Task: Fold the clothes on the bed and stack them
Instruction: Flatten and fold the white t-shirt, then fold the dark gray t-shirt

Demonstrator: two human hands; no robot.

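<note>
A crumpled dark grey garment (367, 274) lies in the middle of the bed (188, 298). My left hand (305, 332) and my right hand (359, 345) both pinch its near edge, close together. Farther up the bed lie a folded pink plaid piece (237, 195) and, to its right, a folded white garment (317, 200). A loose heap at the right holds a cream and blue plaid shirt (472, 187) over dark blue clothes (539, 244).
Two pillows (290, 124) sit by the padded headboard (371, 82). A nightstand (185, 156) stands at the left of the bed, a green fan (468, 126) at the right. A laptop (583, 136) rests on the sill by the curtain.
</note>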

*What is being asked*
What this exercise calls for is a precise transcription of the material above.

*Reply*
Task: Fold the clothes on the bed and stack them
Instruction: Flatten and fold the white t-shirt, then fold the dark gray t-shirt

Demonstrator: two human hands; no robot.

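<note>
A crumpled dark grey garment (367, 274) lies in the middle of the bed (188, 298). My left hand (305, 332) and my right hand (359, 345) both pinch its near edge, close together. Farther up the bed lie a folded pink plaid piece (237, 195) and, to its right, a folded white garment (317, 200). A loose heap at the right holds a cream and blue plaid shirt (472, 187) over dark blue clothes (539, 244).
Two pillows (290, 124) sit by the padded headboard (371, 82). A nightstand (185, 156) stands at the left of the bed, a green fan (468, 126) at the right. A laptop (583, 136) rests on the sill by the curtain.
</note>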

This exercise has been answered in full.